[YOUR TASK]: Give back exactly the stretch of data below from the line holding "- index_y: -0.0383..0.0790" through the line holding "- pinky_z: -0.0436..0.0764", both ends included, and leave the remaining lines out.

[DATASET]:
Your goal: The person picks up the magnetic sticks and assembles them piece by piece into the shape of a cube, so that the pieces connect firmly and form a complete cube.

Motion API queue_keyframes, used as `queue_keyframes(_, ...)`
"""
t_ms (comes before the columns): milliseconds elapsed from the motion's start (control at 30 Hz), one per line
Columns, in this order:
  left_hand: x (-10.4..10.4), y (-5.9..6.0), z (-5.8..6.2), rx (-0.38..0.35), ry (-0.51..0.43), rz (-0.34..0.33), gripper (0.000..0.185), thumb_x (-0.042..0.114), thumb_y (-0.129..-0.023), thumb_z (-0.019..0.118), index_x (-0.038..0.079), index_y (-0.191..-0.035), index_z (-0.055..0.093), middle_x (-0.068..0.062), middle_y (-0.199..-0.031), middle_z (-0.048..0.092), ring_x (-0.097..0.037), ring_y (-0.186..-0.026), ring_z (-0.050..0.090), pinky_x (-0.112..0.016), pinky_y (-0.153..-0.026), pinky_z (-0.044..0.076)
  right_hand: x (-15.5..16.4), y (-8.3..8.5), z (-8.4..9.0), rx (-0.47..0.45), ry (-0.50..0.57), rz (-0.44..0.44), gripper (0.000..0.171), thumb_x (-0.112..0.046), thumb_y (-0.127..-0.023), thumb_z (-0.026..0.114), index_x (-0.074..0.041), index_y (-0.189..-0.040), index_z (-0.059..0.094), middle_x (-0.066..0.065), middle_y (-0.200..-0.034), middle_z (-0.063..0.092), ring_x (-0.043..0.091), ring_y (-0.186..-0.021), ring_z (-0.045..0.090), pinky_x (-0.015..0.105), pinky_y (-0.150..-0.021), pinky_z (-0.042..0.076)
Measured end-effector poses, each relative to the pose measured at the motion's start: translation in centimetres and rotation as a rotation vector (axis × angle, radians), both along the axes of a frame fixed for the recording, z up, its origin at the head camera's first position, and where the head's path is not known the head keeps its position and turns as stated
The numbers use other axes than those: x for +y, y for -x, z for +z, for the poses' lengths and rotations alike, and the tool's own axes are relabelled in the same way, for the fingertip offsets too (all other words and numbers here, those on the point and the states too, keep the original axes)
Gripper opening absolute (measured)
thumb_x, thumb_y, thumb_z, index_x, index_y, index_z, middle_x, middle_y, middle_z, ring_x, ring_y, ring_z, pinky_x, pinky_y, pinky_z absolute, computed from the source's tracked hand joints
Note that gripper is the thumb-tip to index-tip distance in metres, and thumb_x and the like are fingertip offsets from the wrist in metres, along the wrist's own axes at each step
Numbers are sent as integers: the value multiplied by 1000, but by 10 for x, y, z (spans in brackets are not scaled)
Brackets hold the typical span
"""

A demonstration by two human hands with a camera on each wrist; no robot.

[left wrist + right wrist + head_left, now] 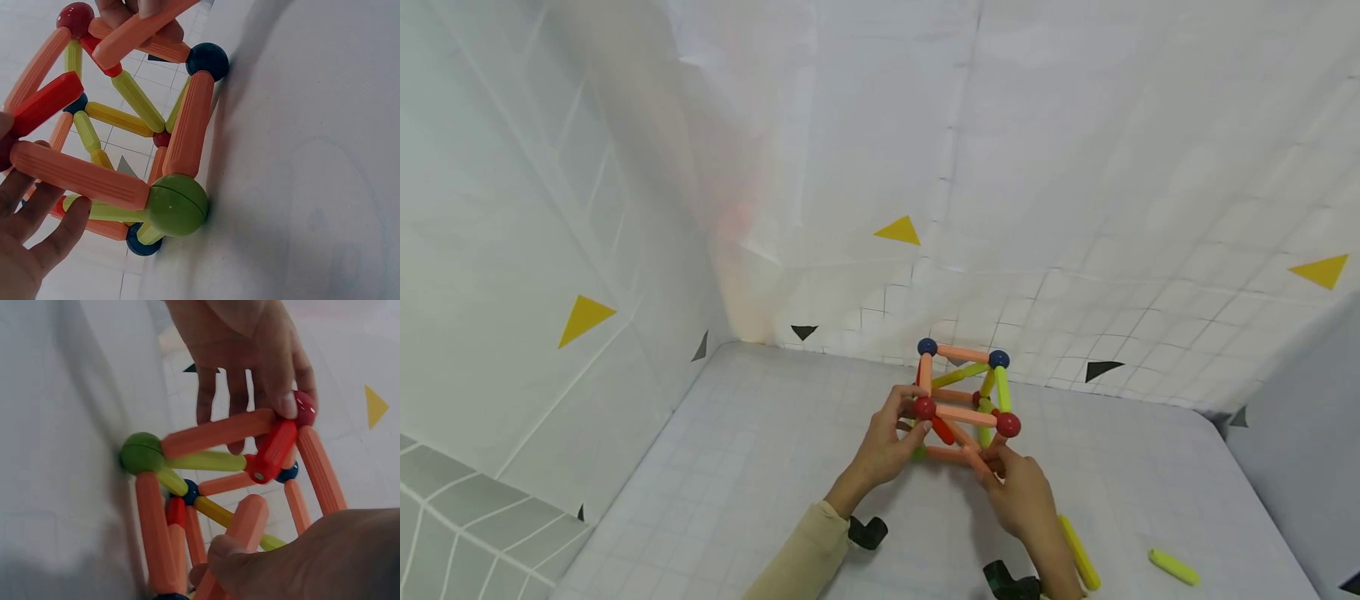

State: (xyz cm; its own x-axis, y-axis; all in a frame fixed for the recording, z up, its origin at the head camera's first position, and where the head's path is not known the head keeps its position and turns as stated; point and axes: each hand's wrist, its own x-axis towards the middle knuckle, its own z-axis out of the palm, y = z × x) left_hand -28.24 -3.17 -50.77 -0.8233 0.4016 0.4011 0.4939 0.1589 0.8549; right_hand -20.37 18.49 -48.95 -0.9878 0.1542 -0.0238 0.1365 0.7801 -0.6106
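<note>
A box-like frame of magnetic rods and balls stands on the table, with orange rods [966, 416], yellow-green rods and blue balls [998, 359]. My left hand [883, 442] pinches the red ball [925, 407] at its upper near-left corner, thumb on the ball. From that ball a short red rod [275, 450] slants inward, its outer end free. Between thumb and fingers, my right hand [1021, 492] grips a loose orange rod [247, 525], whose tip points toward the red rod, a small gap apart. A green ball [177, 205] forms the bottom corner below the left hand.
A yellow rod [1078, 552] lies beside the right forearm, and a yellow-green rod [1174, 567] farther right. Black angled pieces [868, 533] show by each wrist. White sheet walls [1075, 208] rise behind and at both sides, the back one close behind the frame.
</note>
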Motion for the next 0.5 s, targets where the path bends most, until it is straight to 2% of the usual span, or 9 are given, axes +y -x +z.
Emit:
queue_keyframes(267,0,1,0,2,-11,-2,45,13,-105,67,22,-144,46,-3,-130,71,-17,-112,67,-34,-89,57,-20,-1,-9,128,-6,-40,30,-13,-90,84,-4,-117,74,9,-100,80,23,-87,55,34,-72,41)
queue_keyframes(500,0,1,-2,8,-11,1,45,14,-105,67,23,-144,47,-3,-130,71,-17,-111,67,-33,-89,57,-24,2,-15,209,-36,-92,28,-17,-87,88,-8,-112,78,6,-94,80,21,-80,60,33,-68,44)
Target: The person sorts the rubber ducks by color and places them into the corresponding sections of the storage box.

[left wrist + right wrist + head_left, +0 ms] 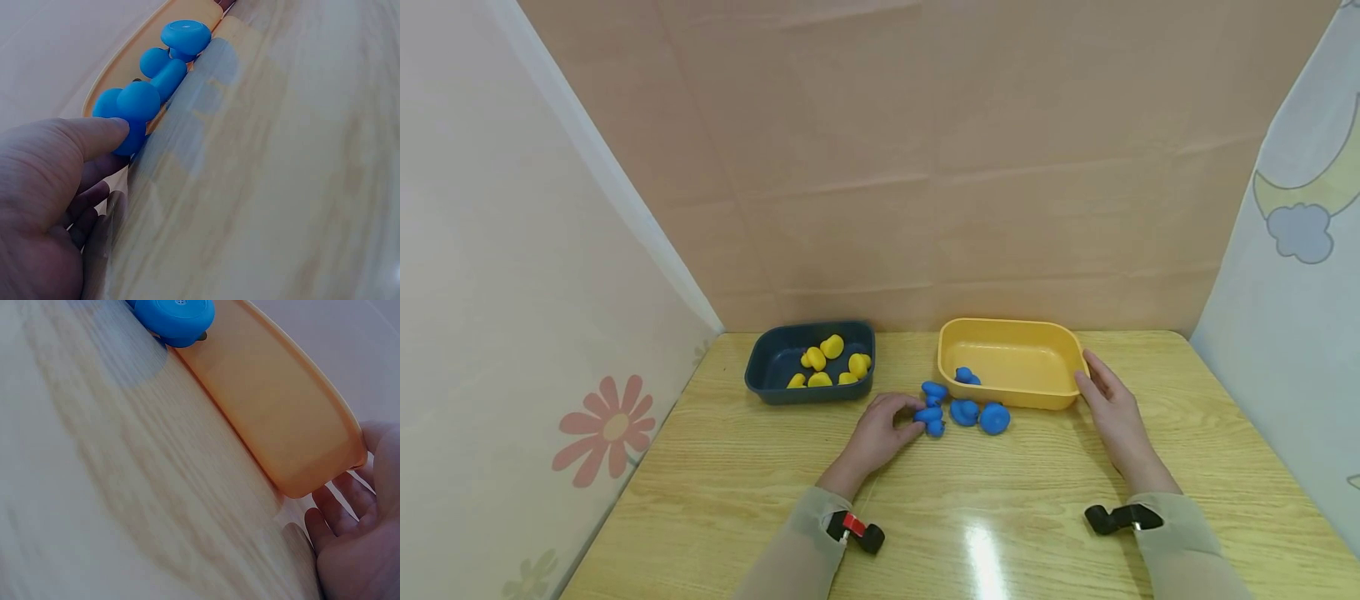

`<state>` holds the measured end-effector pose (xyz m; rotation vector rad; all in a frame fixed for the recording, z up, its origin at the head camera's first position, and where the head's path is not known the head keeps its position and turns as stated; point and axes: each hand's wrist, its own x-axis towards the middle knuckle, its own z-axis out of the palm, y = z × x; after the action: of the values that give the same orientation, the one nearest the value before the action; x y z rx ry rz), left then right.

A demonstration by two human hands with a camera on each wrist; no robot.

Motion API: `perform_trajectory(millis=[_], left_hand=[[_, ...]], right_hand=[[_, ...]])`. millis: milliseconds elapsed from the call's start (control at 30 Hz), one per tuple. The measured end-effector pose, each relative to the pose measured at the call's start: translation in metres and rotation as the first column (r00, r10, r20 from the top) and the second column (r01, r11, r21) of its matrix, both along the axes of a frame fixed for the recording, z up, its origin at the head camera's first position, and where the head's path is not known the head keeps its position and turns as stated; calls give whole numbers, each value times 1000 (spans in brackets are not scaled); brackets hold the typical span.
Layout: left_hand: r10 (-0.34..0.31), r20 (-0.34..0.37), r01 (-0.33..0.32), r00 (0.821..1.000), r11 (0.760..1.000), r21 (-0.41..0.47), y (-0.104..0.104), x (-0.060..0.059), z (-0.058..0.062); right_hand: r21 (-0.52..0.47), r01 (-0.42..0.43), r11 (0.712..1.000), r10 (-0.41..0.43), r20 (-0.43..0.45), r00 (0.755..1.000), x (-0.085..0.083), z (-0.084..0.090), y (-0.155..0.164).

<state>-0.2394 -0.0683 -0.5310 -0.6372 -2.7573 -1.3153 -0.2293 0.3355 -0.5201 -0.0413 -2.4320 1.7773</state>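
My left hand [883, 429] pinches a blue toy duck [139, 101] between thumb and fingers, just above or on the table. Beside it lie 3 more blue ducks: one behind [934, 389], another at the tub's front wall [962, 412], and one tipped with its round base showing [995, 418]. At the right end of the yellow tub [1022, 393], my right hand [1116, 417] holds the rim with thumb and fingers. Its fingertips are partly hidden behind the wall in the right wrist view. Inside that tub, near the front left corner, sits a blue duck [966, 377].
A dark blue tub [808, 395] with several yellow ducks [832, 346] stands at the back left. Both tubs are near the brown backdrop [850, 208] behind the wooden table [1000, 483]. Printed curtains hang at left and right.
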Motion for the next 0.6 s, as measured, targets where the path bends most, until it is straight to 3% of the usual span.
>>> perform_trajectory(millis=[333,600], left_hand=[[-13,-16,13,1000,1000,12,0,1,2],[-8,25,6,1000,997,71,0,3,7]], right_hand=[[2,2,1000,-2,-1,1000,0,1,-1],[2,4,1000,-4,-1,1000,0,0,-1]])
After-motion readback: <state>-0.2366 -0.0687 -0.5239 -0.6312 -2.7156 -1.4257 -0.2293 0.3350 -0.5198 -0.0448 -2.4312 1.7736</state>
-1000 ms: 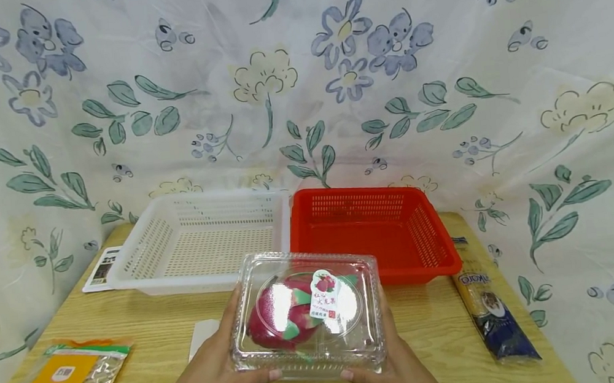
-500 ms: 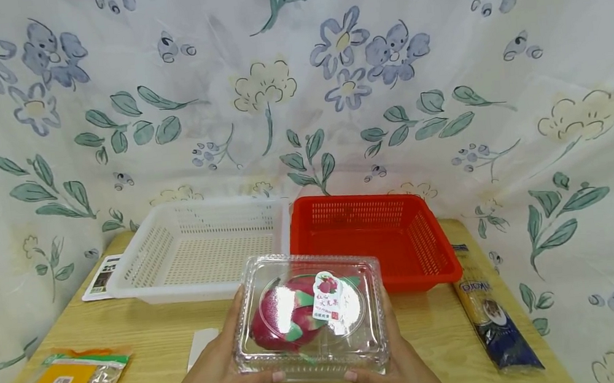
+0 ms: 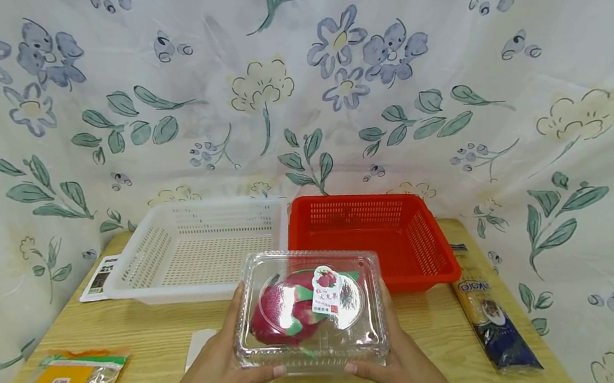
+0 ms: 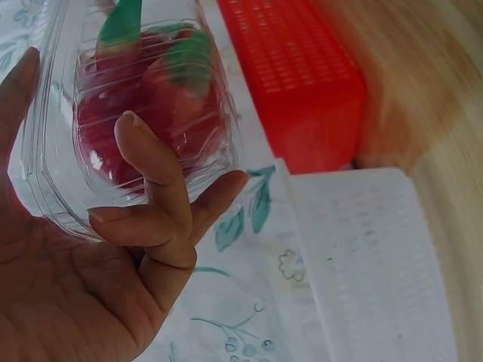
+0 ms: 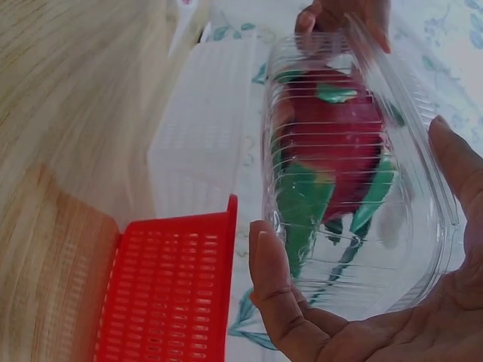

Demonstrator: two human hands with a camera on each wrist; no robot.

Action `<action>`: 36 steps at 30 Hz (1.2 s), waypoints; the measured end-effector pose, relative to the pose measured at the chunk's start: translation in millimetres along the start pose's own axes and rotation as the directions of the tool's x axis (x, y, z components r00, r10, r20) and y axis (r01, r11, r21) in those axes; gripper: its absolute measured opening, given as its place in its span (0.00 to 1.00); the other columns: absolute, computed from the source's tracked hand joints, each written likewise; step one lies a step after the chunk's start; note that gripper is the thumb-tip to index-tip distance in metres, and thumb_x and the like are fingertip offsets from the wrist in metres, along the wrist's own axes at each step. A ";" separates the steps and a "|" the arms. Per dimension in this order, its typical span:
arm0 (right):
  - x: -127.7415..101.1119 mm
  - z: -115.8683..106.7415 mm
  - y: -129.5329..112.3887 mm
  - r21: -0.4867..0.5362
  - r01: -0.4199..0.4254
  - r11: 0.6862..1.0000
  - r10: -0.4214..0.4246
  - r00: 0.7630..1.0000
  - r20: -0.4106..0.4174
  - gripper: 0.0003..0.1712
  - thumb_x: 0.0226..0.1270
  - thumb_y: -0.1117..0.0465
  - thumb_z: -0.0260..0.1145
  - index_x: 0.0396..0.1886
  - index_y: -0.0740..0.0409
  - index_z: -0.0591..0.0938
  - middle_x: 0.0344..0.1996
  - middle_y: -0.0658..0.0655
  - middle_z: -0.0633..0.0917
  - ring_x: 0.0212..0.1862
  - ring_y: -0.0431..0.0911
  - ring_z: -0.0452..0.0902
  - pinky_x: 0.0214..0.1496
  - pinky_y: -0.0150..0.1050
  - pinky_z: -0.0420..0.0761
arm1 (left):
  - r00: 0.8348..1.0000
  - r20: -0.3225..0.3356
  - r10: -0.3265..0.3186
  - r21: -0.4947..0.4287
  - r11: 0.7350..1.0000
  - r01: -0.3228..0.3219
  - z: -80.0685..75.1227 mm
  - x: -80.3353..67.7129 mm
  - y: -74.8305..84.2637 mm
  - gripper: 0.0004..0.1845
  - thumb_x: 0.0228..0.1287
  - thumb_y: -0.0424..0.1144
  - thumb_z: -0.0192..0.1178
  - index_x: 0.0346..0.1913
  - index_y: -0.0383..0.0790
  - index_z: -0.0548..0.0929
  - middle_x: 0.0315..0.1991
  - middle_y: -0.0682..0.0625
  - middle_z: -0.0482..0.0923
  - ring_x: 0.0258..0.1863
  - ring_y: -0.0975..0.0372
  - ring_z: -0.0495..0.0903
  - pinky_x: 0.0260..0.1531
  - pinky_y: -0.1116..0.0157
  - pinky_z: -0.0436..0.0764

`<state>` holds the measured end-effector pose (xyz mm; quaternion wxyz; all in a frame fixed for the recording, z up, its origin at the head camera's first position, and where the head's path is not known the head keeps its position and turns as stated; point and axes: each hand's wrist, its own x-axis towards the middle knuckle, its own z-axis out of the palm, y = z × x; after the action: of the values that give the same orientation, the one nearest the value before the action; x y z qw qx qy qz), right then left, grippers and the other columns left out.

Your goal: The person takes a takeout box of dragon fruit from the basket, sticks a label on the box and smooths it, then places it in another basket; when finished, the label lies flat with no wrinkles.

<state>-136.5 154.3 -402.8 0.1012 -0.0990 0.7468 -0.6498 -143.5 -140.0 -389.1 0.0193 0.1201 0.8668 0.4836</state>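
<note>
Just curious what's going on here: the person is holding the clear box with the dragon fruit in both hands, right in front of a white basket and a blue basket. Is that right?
Nearly. Both hands, left hand and right hand, do hold the clear box with the dragon fruit, in front of a white basket. But the other basket is red, not blue, as the head view shows.

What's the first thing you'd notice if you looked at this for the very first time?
Probably the clear plastic box with a bright pink dragon fruit inside, held above the wooden table between the left hand and right hand. Just behind it, a red basket sits beside a white basket.
</note>
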 end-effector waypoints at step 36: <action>22.1 -14.8 -0.7 -0.152 0.135 0.979 -0.150 0.984 -0.092 0.77 0.47 0.61 0.82 0.79 0.27 0.34 0.79 0.59 0.50 0.64 0.65 0.72 0.54 0.51 0.82 | 0.998 0.010 0.068 0.008 0.998 -0.068 -0.6 31.5 4.3 0.70 0.43 0.58 0.79 0.79 0.68 0.35 0.76 0.40 0.57 0.63 0.39 0.72 0.50 0.34 0.76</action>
<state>-161.9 162.1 -400.6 0.0083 -0.1256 0.7872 -0.6037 -173.3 -131.2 -382.6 0.0062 0.1520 0.8641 0.4797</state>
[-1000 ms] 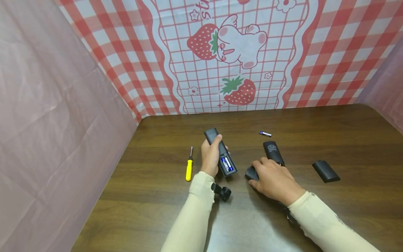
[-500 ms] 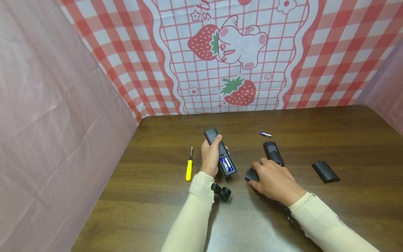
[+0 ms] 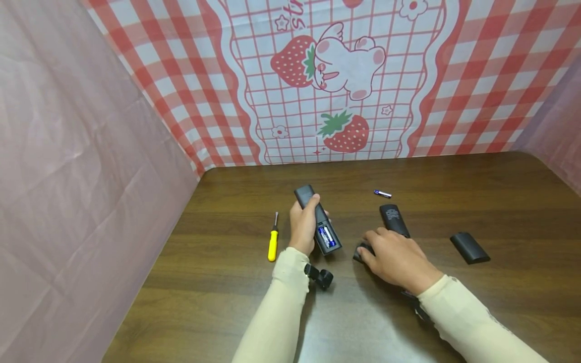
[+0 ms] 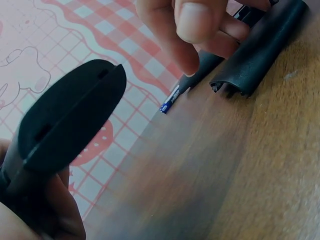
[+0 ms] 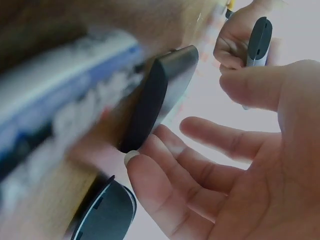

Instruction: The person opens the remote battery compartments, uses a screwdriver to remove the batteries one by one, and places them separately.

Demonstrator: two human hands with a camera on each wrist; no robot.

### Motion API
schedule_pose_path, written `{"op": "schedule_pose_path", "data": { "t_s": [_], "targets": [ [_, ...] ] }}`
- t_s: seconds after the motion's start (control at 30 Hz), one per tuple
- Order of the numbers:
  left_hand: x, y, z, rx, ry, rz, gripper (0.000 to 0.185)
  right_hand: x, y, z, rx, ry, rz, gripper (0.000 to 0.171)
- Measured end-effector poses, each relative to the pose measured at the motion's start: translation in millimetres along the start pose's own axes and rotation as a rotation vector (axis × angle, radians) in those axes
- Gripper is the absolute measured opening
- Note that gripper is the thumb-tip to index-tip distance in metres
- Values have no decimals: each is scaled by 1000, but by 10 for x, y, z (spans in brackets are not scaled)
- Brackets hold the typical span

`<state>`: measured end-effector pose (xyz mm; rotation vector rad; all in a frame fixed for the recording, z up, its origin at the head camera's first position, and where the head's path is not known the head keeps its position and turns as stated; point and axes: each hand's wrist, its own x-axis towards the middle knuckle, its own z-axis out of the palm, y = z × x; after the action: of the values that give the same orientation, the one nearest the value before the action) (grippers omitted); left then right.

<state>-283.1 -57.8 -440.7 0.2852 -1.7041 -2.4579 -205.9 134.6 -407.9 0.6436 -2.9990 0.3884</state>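
Note:
My left hand grips a black remote control, back side up, its battery bay uncovered with blue-and-white batteries inside. My right hand is spread low over a black battery cover lying on the table. In the right wrist view its fingertips are by one end of that cover; whether they touch it I cannot tell. The thumb stands apart from it. Just beyond that hand lies a second black remote, partly hidden by the fingers. A blurred blue-and-white battery looms close in the right wrist view.
A yellow-handled screwdriver lies left of my left hand. Behind the second remote is a loose battery. Another black cover rests to the right. A checked cloth hangs at the table's back edge.
My right thumb has lifted from the near side of the black cover and is now above it. The left hand and its remote have stayed in place.

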Motion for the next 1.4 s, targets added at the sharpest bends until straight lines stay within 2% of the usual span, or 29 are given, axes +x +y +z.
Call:
{"op": "schedule_pose_path", "data": {
  "t_s": [0.27, 0.5, 0.73, 1.0, 1.23, 1.4],
  "targets": [
    [-8, -6, -9, 5, 1, -23, 34, 12, -16, -6, 8, 21, 12, 39],
    [-6, -3, -14, 3, -8, -19, 34, 90, -54, -34, 43, 72, -19, 38],
    [-32, -3, -17, 13, -32, -34, 35, 159, -103, -30, 78, 72, -10, 37],
    [-34, -6, -2, 14, -46, -30, 36, 283, -125, -35, 115, 131, 33, 32],
    [-31, 3, 5, 20, -61, -40, 35, 369, -177, -73, 143, 128, 47, 35],
    [-29, 12, 20, 58, -67, -31, 33, 423, -225, -57, 178, 128, 55, 38]
  ]
}}
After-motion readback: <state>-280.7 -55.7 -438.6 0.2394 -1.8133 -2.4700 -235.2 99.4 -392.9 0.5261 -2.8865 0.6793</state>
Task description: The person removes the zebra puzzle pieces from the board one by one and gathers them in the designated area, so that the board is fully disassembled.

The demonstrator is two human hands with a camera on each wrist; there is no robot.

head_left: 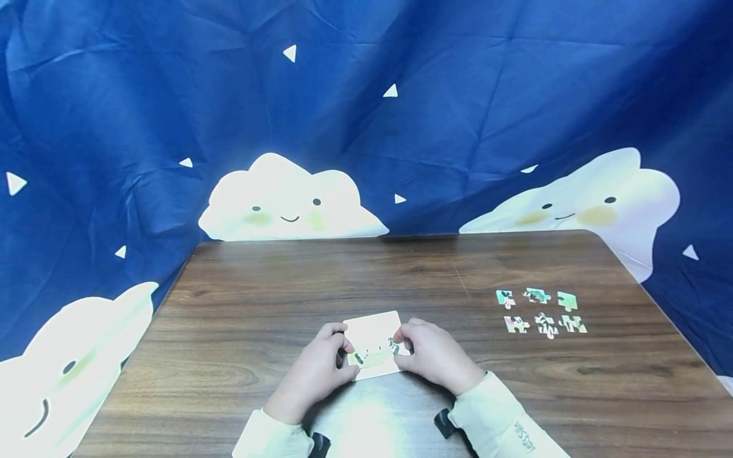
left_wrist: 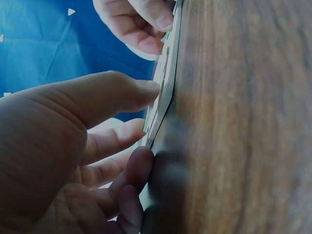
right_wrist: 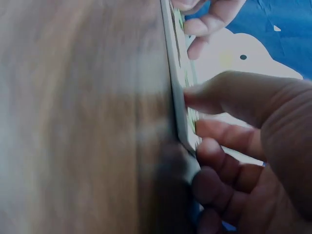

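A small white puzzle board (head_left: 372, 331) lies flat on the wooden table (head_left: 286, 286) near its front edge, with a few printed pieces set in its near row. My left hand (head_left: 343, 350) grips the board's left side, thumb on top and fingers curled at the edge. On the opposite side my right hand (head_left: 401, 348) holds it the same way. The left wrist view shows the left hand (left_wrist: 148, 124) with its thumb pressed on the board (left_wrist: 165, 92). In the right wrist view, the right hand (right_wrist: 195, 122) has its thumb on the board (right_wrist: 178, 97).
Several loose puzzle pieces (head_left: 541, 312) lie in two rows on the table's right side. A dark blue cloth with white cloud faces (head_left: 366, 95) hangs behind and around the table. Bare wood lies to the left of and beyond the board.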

[RESULT BELOW]:
  - index_y: -0.0383..0.0790
  - index_z: -0.0548..0.0929
  - middle_x: 0.0315..0.1991
  - middle_y: -0.0682..0.0625
  - middle_z: -0.0482..0.0923
  - ring_x: 0.0258..0.1863
  - ring_y: -0.0975..0.0372
  - ring_z: -0.0495..0.0903
  - pinky_x: 0.0260..0.1531
  - pinky_y: -0.1116..0.0157
  - pinky_z: -0.0436..0.0764

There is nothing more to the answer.